Emory Law News Center

Accelerating the smart development of solar in Georgia
By Emory University School of Law | August 1, 2018

Mindy Goldstein

Mindy Goldstein:
Goldstein, director of the Turner Environmental Law Clinic, co-authored the ordinance.

To help accelerate the smart growth of solar in Georgia, representatives from Emory University School of Law's Turner Environmental Law Clinic, Georgia Institute of Technology’s Strategic Energy Institute, and the University of Georgia have published the Georgia Model Solar Zoning Ordinance and accompanying explanatory guide. The ordinance strikes an important balance – protecting communities and the environment, while encouraging solar development and banking the benefits of cleaner electricity across the state.

Georgia is adding solar energy capacity at an astonishing rate, ranking third in the country in growth and eighth in total installed megawatts. The rapid expansion of solar development is an exciting break from traditional, greenhouse gas-emitting sources of power with much of this expansion happening in rural communities where economic stimulus is crucial. From virtually nothing in 2011, the retail value of electricity generated by solar in Georgia exceeded $100M in 2016. As new projects come on line that number is expected to rise.

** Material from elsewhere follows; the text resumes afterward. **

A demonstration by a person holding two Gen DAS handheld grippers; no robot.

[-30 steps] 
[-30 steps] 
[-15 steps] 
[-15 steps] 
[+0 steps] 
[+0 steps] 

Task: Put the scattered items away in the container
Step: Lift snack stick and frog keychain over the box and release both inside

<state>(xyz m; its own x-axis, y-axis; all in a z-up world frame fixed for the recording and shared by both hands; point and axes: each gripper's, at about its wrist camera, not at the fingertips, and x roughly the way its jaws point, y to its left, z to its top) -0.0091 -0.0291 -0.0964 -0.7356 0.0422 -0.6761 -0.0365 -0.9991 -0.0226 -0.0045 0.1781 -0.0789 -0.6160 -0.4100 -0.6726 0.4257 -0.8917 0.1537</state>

Poorly sited projects, however, can put that growth in jeopardy. Appropriate siting is important for many reasons, including maintaining community character, optimizing land use, and ensuring environmental integrity. In other states, projects proposed in the wrong locations have caused community outrage, ultimately inhibiting solar development in those states. The authors of the ordinance seek to learn from these missteps and develop guidance that is uniquely suited to promote solar-related economic growth across Georgia.  

“Engaging with experts in our state that are passionate about doing solar well, creating new jobs, and reducing environmental impacts was incredibly rewarding,” said Rich Simmons, co-author of the ordinance and director of the Energy Policy and Innovation Center at Georgia Tech’s Strategic Energy Institute. “Clean, locally generated energy is a win-win for stakeholders where the multiple benefits are realized here at home and even paid forward to our kids.” 

Counties and cities are eager to embrace the smart development of solar in Georgia. Many communities, however, lack the technical expertise and experience necessary to facilitate such development. While there are resources available for developing solar generally, until now there was little Georgia-specific information available. “Solar energy presents a great opportunity for economic development in our rural communities. But we need to make sure that we do it right for Georgia; the rules that exist for places like California just aren’t going to work here,” said Dan Geller, outreach engineer with University of Georgia’s Agriculture Technical Assistance Program and co-author of the ordinance.

Emory, Georgia Tech, and the University of Georgia saw and responded to the availability gap for Georgia-specific information and developed the ordinance. “Counties and cities were looking for help crafting land use standards, as well as access to current, unbiased, and rigorous data, said Mindy Goldstein, co-author of the ordinance and director of the Turner Environmental Law Clinic. "Community members were looking for assurances that sensitive environments would be protected and their neighborhoods would still feel like home. Solar developers were looking for standardized siting requirements. We believe the ordinance meets all of these needs.”

The authors crafted the ordinance using information gathered through more than sixty-five stakeholder meetings and thousands of hours of research, drawing on each university’s unique set of skills and expertise. The ordinance takes a comprehensive approach and everything from rooftop to utility-scale solar is covered. But its flexibility may be the ordinance’s greatest asset. “It is built to last. The provisions can bend as a community’s needs change and technology improves,” said Goldstein.